▶ [WORK TO BE COMPLETED]: For the material below, return exactly the lines starting at the one holding "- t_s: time" and ending at the one holding "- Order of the", counting both as part of the range.

▶ [EXTRACTED RECORDS]:

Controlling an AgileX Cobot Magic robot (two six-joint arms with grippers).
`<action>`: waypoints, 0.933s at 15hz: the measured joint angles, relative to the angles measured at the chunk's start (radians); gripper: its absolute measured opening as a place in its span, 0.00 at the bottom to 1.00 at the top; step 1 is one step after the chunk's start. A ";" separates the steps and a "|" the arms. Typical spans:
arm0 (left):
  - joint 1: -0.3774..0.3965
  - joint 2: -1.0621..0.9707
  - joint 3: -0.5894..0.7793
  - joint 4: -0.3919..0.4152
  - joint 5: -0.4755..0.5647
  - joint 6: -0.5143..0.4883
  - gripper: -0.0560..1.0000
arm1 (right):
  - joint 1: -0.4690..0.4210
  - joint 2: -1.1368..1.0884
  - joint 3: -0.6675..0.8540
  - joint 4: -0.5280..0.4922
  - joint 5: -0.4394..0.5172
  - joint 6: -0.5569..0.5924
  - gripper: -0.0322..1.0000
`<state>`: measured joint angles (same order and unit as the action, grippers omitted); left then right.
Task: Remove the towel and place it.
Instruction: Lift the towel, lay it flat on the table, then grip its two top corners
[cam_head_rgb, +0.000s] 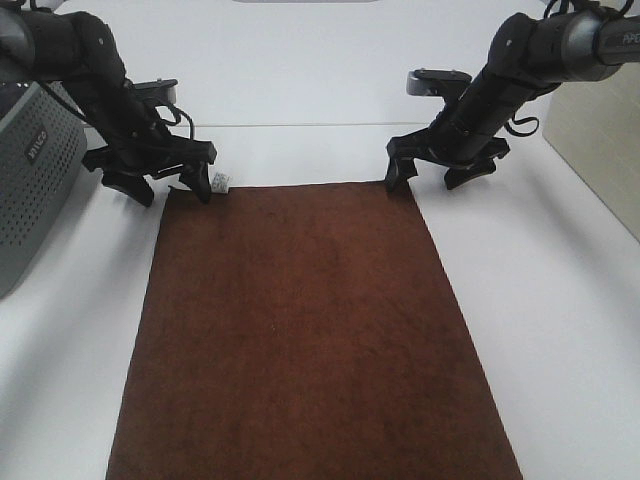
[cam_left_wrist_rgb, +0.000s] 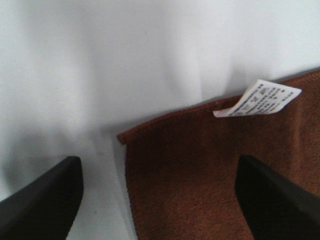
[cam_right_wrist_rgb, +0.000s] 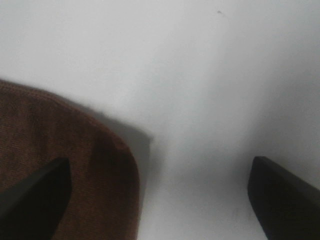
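Note:
The towel (cam_head_rgb: 310, 330) is a dark reddish-brown cloth lying flat on the white table, reaching from the far middle to the near edge of the exterior view. A small white tag (cam_head_rgb: 220, 182) sticks out at its far left corner. My left gripper (cam_head_rgb: 165, 185) hovers open over that corner; in the left wrist view its fingers straddle the towel's corner (cam_left_wrist_rgb: 200, 170) and the tag (cam_left_wrist_rgb: 260, 98) without touching. My right gripper (cam_head_rgb: 432, 175) stands open at the far right corner, one finger over the towel (cam_right_wrist_rgb: 75, 170), the other over bare table. Neither holds anything.
A grey perforated basket (cam_head_rgb: 30, 190) stands at the left edge of the table (cam_head_rgb: 560, 300). A beige panel (cam_head_rgb: 600, 150) rises at the far right. White tabletop shows on both sides of the towel and behind it.

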<state>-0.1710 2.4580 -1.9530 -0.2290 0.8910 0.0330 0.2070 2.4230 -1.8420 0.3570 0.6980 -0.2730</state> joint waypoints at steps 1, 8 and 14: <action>-0.008 0.001 0.000 -0.006 -0.004 0.000 0.78 | 0.009 0.000 0.000 0.004 -0.003 0.000 0.92; -0.062 0.005 -0.002 -0.009 -0.033 -0.018 0.76 | 0.058 0.000 0.000 0.023 -0.013 0.000 0.90; -0.062 0.005 -0.002 -0.008 -0.034 -0.023 0.76 | 0.058 0.004 0.000 0.045 -0.030 0.000 0.87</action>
<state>-0.2330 2.4630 -1.9550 -0.2370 0.8570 0.0100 0.2650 2.4270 -1.8420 0.4020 0.6680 -0.2730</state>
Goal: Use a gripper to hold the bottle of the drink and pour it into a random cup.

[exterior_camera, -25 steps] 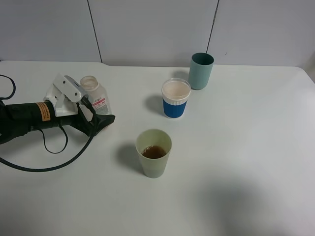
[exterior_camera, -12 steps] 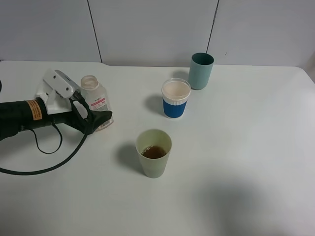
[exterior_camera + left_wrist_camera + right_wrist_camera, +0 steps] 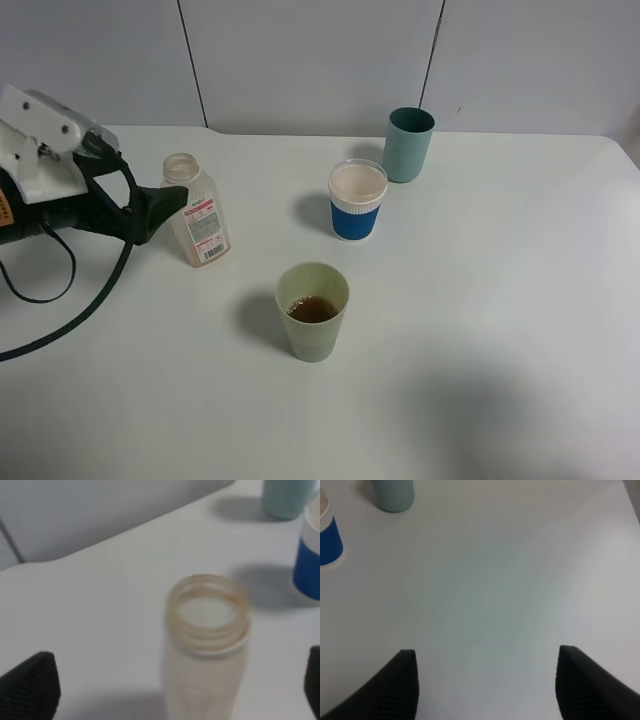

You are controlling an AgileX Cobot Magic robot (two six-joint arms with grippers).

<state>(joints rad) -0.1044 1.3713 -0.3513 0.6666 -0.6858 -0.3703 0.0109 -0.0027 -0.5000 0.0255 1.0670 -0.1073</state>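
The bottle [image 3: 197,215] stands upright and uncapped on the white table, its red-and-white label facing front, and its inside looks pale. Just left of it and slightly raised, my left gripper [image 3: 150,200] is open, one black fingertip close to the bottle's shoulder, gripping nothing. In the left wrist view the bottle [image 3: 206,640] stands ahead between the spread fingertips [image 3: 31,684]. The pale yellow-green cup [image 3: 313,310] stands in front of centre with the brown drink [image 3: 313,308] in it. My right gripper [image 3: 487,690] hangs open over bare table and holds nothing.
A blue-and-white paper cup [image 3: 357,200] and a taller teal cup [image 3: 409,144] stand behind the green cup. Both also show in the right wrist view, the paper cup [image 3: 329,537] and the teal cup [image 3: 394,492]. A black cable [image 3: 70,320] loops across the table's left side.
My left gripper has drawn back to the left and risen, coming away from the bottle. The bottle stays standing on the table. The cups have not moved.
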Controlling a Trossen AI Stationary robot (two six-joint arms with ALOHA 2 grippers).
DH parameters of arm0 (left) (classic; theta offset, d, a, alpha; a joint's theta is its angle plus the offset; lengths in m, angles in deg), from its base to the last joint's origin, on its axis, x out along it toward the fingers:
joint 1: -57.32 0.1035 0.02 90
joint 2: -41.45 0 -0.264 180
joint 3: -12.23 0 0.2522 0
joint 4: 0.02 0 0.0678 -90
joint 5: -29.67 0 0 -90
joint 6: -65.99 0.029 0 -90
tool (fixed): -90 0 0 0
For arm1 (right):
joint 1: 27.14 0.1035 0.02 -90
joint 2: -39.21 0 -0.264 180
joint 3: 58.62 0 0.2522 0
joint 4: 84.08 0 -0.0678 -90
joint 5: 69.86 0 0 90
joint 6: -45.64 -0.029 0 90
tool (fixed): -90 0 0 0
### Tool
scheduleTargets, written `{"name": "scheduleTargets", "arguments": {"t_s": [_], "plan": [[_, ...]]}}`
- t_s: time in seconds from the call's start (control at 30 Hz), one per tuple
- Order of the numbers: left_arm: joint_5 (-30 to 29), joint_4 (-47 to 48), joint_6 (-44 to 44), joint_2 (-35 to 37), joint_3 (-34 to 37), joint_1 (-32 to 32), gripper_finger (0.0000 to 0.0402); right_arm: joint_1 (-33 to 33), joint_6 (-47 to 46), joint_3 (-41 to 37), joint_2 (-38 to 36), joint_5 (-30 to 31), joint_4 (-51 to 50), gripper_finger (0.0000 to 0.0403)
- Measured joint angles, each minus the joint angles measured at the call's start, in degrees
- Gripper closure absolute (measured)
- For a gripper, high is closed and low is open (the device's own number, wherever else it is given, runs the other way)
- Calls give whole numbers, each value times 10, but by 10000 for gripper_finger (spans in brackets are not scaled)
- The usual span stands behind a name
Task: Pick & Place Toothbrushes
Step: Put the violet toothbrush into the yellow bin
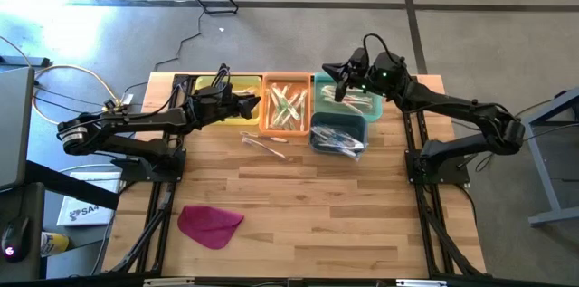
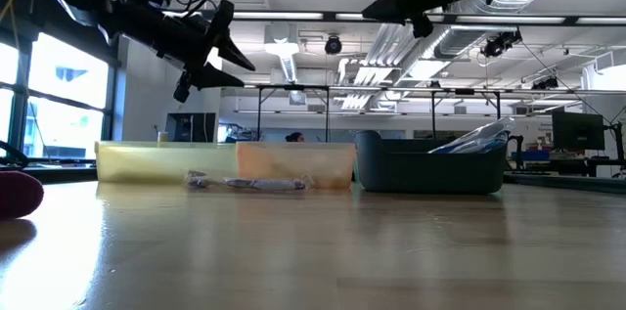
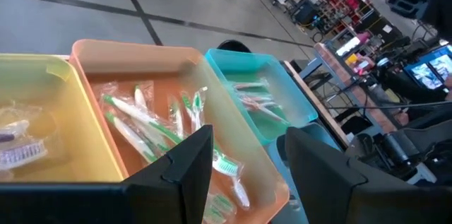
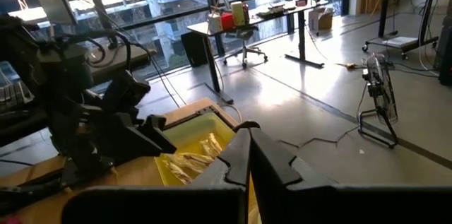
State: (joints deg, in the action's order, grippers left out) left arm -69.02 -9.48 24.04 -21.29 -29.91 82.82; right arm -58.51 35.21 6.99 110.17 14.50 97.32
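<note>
Left gripper (image 1: 251, 103): open, empty, just beside orange bin (image 1: 268, 128). Right gripper (image 1: 336, 77): shut, empty. Step: between picks. Next: loose toothbrush (image 1: 263, 143) before orange bin.

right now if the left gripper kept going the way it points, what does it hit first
Probably the green toothbrushes in the orange bin. The left gripper, fingers open, looks down into that bin from above its edge by the yellow bin. Depth is hard to judge.
</note>
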Motion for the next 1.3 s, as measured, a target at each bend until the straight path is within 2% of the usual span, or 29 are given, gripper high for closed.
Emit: {"name": "scheduleTargets", "arguments": {"t_s": [0.43,0.67,0.8,1.07,1.17,1.3], "plan": [[8,1,-7,0,0,0,226,0,17,0,-96,-2,-28,400],[102,10,95,0,-33,0,226,-4,17,0,-99,-2,-33,400],[110,88,166,0,-84,0,226,-7,20,0,-97,6,-47,400],[100,314,329,0,-209,0,226,-6,32,0,-97,27,-68,400],[99,364,379,0,-240,0,226,-6,32,0,-97,27,-72,400],[99,384,404,0,-261,0,226,-6,32,0,-97,27,-83,400]]}}
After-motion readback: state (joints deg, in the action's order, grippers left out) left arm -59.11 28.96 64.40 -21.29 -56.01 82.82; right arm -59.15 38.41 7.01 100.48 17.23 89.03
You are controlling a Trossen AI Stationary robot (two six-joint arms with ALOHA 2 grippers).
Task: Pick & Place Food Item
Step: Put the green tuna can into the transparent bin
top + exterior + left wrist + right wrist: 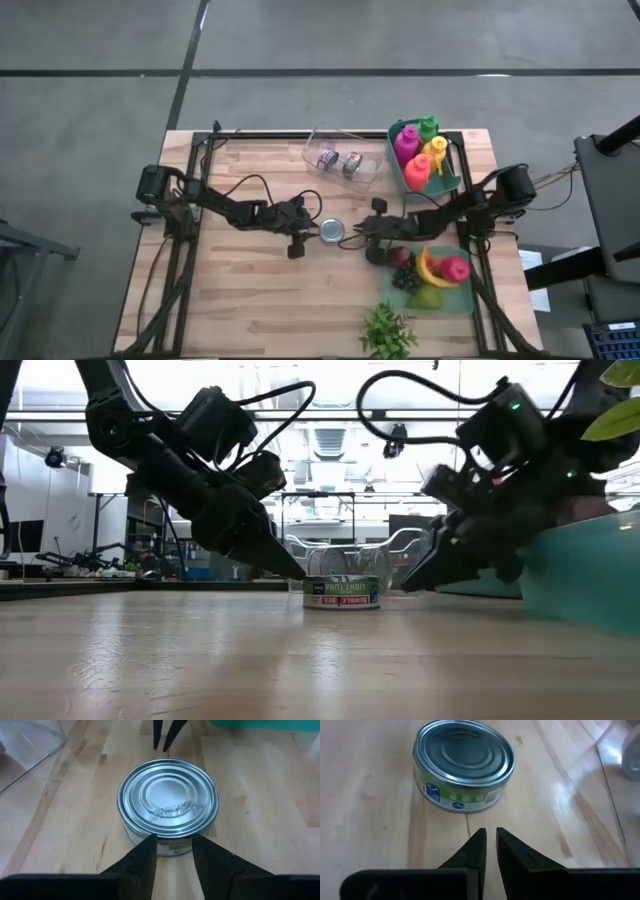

▶ [EXERCISE ANSWER]:
- t_s: time in seconds from the call's start (control at 30 Hz), one per tuple
- Order of the numbers: left_arm: joint_5 (-30 to 29), joint_4 (-47 to 48), joint_6 (-44 to 44), joint_2 (-35 to 37), joint_3 (-34 to 37), joint_1 (-32 to 32), gripper_finger (0.0000 to 0.0402); right_arm: joint_1 (-33 to 33), joint_6 (-47 to 46), joint_3 (-41 to 37), joint_2 (-38 to 36), joint_5 (-30 to 31), joint_4 (-51 to 50), gripper_finger (0.0000 to 0.0403)

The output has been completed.